Light detection and Ranging (LiDAR), also known as Laser altimetry is an active remote sensing technique that is similar to radar but uses laser light pulses instead of radio waves ( NOAA Coastal Services Center, 2012 ) has been used to minimize the challenges. This technology determines ranges (distances) by taking the product of the speed of light and the time taken for an emitted laser to travel to a target object. The elapsed time from when a laser is emitted from a sensor and intercepts an object can be measured using either; pulsed ranging, or continuous wave ranging, where the phase change in a transmitted sinusoidal signal produced by a continuously emitting laser is converted into travel time ( Lim et al., 2003 ).

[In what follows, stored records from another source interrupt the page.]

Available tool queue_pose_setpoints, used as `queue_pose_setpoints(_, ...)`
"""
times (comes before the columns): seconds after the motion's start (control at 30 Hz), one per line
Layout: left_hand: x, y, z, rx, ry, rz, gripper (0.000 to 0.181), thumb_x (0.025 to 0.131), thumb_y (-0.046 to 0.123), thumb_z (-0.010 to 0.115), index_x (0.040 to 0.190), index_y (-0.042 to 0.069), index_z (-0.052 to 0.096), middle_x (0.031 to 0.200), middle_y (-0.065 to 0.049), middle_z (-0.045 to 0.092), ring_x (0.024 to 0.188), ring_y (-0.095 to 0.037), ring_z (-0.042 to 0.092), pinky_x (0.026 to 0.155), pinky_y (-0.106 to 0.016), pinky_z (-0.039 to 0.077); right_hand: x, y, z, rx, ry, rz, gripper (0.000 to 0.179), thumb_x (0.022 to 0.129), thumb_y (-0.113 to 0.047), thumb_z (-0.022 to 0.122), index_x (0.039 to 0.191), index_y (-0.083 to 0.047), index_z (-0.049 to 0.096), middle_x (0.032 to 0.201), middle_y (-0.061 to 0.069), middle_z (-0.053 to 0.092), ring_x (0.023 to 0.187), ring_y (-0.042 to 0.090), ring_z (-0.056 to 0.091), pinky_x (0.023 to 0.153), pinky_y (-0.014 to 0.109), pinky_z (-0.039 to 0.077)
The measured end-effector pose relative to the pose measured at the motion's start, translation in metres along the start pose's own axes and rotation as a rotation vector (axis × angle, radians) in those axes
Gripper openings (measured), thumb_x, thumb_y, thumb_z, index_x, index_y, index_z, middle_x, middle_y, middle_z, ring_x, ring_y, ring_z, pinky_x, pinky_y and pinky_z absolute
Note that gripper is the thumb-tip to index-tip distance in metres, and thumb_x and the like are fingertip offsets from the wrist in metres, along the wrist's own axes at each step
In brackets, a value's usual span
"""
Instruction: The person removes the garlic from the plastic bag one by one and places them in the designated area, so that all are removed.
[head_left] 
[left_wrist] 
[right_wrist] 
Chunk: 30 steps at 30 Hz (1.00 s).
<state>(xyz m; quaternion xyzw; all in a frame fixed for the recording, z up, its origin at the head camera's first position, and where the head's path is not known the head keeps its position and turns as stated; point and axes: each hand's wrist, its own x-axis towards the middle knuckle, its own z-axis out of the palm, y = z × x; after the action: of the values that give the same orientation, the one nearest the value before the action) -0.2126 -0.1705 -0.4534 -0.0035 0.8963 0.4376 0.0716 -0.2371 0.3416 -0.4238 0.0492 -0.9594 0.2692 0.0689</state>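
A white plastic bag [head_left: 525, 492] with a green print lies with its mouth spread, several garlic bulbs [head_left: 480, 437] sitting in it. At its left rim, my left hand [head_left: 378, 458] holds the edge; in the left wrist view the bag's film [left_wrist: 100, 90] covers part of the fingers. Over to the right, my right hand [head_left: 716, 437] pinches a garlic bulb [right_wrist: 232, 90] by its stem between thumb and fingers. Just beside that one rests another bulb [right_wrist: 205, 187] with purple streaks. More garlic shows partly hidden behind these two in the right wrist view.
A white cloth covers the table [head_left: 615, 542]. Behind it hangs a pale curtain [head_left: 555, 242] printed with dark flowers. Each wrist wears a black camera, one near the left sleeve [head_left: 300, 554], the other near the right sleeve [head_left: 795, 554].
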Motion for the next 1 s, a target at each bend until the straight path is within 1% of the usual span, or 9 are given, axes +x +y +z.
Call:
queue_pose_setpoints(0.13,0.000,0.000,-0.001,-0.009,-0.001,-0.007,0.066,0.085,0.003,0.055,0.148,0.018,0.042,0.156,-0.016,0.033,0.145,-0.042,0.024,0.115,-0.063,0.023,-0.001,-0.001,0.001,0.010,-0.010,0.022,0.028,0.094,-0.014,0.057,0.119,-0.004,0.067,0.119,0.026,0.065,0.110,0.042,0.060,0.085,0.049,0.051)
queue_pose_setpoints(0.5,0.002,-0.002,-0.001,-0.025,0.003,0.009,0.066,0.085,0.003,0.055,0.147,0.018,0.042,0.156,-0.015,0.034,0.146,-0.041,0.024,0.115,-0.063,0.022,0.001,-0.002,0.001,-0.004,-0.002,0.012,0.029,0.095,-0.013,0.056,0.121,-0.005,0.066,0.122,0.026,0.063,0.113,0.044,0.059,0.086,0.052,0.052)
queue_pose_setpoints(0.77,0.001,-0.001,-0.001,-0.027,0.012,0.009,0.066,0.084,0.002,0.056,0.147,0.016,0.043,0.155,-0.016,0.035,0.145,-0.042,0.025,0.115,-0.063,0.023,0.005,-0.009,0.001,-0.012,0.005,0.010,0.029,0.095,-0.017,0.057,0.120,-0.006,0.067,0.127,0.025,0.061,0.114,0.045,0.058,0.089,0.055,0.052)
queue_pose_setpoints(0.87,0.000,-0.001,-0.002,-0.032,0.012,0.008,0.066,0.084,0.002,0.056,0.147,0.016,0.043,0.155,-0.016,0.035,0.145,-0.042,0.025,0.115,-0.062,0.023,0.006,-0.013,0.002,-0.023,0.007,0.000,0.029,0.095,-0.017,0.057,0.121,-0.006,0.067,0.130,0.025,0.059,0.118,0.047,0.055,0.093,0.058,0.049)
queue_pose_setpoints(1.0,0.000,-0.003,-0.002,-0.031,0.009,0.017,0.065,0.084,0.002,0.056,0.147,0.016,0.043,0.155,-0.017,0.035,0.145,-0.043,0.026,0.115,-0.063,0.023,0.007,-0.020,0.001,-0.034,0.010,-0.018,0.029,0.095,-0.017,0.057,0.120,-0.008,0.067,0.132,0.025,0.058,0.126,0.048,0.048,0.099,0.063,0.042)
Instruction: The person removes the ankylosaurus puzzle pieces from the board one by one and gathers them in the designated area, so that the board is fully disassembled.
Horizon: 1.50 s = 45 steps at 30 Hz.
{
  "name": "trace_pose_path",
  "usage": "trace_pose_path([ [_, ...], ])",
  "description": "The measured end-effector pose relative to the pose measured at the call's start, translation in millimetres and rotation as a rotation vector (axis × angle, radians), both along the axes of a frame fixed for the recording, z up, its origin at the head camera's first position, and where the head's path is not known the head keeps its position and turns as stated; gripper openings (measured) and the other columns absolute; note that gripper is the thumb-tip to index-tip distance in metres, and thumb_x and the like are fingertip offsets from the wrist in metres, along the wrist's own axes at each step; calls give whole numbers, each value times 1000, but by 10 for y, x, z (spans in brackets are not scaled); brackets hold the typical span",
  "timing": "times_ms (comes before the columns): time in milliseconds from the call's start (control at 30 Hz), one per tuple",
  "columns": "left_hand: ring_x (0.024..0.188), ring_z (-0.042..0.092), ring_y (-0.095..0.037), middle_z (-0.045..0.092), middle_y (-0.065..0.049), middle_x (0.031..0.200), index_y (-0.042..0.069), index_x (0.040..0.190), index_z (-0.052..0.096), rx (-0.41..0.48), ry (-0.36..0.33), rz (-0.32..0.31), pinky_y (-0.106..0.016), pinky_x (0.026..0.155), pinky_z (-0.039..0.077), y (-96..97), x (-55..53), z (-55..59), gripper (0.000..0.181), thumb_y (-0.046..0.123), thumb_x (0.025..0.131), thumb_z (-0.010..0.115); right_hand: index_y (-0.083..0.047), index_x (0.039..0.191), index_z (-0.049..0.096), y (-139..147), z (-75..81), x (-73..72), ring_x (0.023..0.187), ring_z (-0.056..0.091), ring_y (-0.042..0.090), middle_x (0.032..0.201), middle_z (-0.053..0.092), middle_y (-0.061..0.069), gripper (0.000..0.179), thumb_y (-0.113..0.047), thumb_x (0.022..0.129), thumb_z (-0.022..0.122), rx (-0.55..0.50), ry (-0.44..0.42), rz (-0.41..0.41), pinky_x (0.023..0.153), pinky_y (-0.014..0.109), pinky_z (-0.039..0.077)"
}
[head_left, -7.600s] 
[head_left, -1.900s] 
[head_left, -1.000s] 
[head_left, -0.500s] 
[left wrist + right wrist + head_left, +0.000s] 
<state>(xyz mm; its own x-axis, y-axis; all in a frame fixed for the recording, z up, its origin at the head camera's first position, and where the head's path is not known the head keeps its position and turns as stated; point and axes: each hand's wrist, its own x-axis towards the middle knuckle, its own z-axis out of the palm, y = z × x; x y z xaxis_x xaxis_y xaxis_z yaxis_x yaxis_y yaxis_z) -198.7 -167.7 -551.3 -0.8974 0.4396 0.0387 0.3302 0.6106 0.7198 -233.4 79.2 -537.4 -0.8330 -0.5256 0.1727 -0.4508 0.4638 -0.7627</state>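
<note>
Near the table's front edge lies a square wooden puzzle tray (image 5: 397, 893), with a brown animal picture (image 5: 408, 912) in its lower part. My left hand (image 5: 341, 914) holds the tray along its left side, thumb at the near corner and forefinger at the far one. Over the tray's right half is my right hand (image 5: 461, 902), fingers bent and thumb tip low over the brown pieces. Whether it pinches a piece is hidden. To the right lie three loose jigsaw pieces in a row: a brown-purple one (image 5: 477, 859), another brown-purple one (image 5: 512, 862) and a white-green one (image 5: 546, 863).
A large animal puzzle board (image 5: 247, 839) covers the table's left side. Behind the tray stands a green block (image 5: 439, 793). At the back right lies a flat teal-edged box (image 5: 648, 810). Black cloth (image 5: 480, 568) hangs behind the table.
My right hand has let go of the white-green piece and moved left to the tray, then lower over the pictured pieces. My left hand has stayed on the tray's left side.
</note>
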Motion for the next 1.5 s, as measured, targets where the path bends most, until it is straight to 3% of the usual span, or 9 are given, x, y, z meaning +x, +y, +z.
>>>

LiDAR systems have been used in different applications namely: flood risk mapping, bird population modeling, ice sheet mapping, pesticide application, econometric modeling, terrain modeling, and land cover classification, as well as an array of atmospheric and extra-terrestrial applications ( Lim et al., 2003 ). In
forestry, LiDAR remote sensing has been used in estimating forest attributes such as stand heights, biomass, crown cover density, ground elevation below the forest canopy among others. LiDAR systems produce point clouds representing the height distribution of the forest canopy, which enables one to obtain different characteristics of a complex forest stand and provide valuable information. This has led to a successful creation of forest inventories at reduced costs ( Ruiz et al., 2014 ). In Kenya, Kinyanjui et al. (2015) demonstrated that LiDAR data can be used to classify the montane forests to show height variations among agro climatic zones and human use zones. However, their work was not ground truthed and gave an estimate of tree heights in the different forests. This study was done in Londiani forest block of the Mau Ecosystem with the objective of testing the applicability of using LIDAR data in developing forest inventory data for Kenya to ease the process of collecting data using conventional forest inventory techniques which are time consuming and costly.
2.1. Study Area
The Mau Forest Complex which covers approximately 400,000 Ha forms the largest closed canopy forest ecosystem in Kenya ( Kinyanjui et al., 2014 ). This complex with a variety of montane forest vegetation is subdivided into 22 blocks. Londiani forest block, one of the blocks, covers an approximate area of 18,938 hectares and Nakuru, Kericho and Baringo Counties. Figure 1 shows the study area which is located between 35˚31'58"E, 35˚46'50"E, and latitudes 0˚10'30"S, 0˚0'10"N. The forest block borders Tinderet, Maji mazuri and Western Mau forest blocks of the Mau complex.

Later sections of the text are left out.